> **Action item**: All the lines below need to be output exactly, apart from any images.
---------- Source data
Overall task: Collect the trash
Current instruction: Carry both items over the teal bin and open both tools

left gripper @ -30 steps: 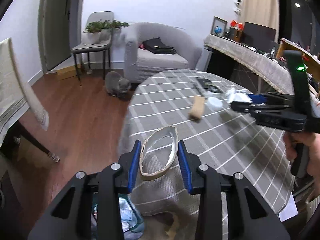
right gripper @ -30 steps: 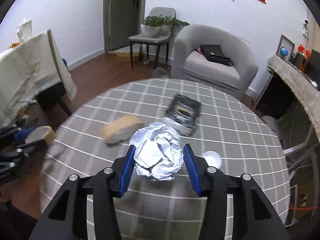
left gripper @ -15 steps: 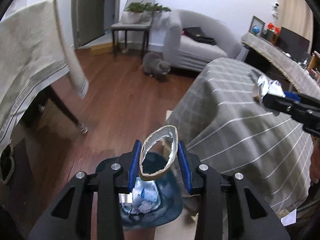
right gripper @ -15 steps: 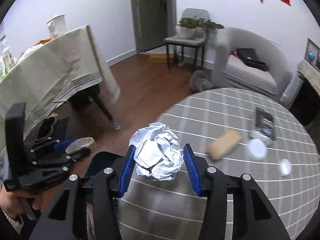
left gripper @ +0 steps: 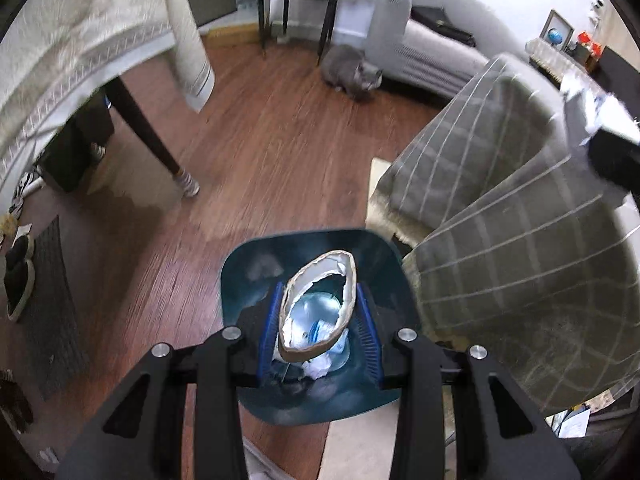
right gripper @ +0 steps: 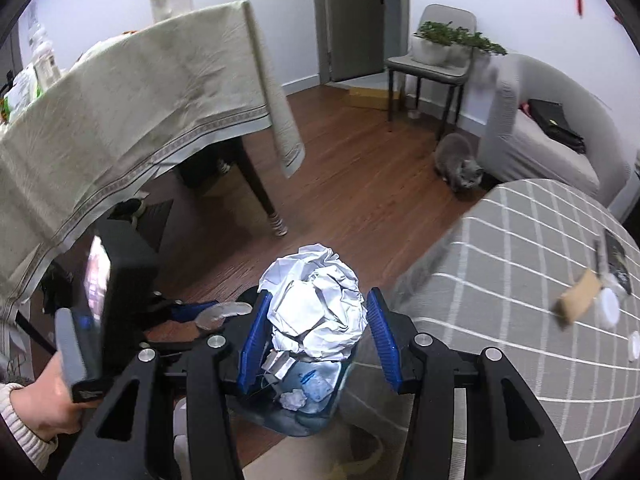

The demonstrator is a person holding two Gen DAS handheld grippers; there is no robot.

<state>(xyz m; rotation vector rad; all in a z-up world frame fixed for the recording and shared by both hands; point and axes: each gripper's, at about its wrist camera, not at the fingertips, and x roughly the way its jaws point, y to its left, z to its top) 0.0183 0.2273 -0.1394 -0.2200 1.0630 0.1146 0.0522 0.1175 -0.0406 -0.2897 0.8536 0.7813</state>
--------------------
> **Response**:
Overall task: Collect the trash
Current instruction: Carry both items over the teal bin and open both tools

left gripper @ -30 steps: 
right gripper @ -30 steps: 
left gripper @ -15 steps: 
right gripper @ -15 steps: 
left gripper @ +0 steps: 
right gripper @ +0 steps: 

The demonstrator is a person holding two Gen DAS handheld grippers; there is no robot.

<state>(xyz m; rotation vector rad; all in a z-up world frame fixed for the recording and shared by both hands; point and axes: each gripper's, at about its wrist camera, not at the fingertips, and x roughly the way its jaws point, y to its left, z to its top) 0.0183 0.2273 -0.1394 -0.2200 1.0630 0.1146 0.0522 0.1175 -0.0406 -0.2897 0.8536 0.7813</state>

The required output has now been supplied.